The Obama devotees were the victims of their own belief in political magic. The devotees could not make up their minds. In a newly minted U.S. senator from Illinois, they saw the embodiment of Abraham Lincoln, Franklin Delano Roosevelt and John F. Kennedy. Like Lincoln, Mr. Obama was tall and thin and from Illinois, and the historic campaign was launched out of Springfield. The oath of office was taken on the Lincoln Bible. Like FDR, he had a huge economic challenge, and he better get it done, repair and streamline the economy in his "first hundred days." Like JFK, he was young and stylish, with a young family.

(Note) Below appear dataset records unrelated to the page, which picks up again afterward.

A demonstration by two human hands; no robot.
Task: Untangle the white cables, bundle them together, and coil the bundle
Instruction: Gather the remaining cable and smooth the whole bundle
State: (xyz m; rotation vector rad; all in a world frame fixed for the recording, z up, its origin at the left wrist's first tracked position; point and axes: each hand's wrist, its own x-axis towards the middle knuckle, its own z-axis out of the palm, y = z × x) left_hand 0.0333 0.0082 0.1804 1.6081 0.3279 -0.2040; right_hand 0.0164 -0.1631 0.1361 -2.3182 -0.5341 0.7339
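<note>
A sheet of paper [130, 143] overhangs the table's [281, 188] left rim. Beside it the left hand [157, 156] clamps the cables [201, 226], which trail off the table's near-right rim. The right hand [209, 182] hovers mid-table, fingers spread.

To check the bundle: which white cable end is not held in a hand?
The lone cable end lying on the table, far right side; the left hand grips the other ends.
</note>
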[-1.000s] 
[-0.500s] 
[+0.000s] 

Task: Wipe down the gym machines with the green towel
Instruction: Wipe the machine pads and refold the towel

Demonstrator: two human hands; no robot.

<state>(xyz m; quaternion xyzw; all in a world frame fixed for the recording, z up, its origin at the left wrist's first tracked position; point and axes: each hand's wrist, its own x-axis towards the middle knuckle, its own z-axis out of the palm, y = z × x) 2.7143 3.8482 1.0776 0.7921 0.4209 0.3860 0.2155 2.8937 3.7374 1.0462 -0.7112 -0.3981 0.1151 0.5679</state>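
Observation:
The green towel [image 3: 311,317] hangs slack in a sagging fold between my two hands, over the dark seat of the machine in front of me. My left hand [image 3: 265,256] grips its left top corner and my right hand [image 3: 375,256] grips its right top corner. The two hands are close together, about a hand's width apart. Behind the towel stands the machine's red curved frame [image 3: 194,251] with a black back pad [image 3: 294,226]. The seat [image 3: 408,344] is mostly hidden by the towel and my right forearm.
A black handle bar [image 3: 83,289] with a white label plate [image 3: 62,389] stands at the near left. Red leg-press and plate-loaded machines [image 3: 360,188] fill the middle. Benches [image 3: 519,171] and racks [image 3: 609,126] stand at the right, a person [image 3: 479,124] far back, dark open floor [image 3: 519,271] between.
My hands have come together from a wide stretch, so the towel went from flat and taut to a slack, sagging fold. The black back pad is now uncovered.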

All this hero-worship before Mr. Obama met his first test of leadership. In reality, he was who he was, a Chicago politician who had done well by his opposition to the Iraq war. He had run a skillful campaign, and had met a Clinton machine that had run out of tricks and a McCain campaign that never understood the nature of the contest of 2008.
He was no FDR, and besides the history of the depression—the real history—bears little resemblance to the received narrative of the nation instantly rescued, in the course of 100 days or 200 days, by an interventionist state. The economic distress had been so deep and relentless that FDR began his second term, in 1937, with the economy still in the grip of recession.

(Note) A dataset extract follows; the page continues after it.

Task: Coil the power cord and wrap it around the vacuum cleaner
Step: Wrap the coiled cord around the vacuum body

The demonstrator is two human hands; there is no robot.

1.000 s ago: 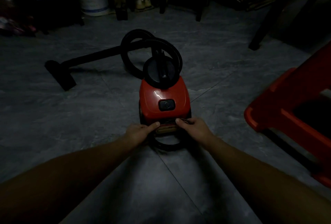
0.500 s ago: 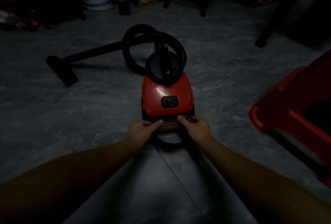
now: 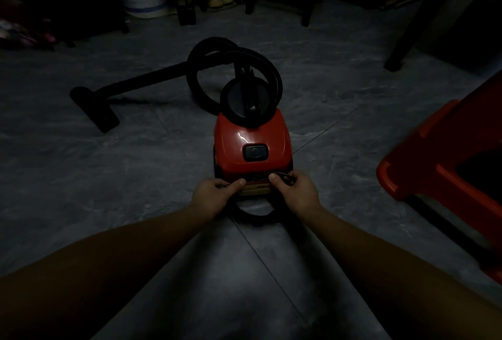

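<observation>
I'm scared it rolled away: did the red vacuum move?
No. The red vacuum keeps its place against the floor nozzle and the grout line.

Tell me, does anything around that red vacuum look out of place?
Nothing looks broken or spilled. The hose loops loosely behind the vacuum, its pipe lying flat on the floor, and the cord sags between the left hand and right hand.
</observation>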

Nor was JFK about style. He had known military service and combat, and familial loss; he had run in 1960 as a hawk committed to the nation's victory in the Cold War. He and his rival, Richard Nixon, shared a fundamental outlook on American power and its burdens.
Now that realism about Mr. Obama has begun to sink in, these iconic figures of history had best be left alone. They can't rescue the Obama presidency. Their magic can't be his. Mr. Obama isn't Lincoln with a BlackBerry. Those great personages are made by history, in the course of history, and not by the spinners or the smitten talking heads.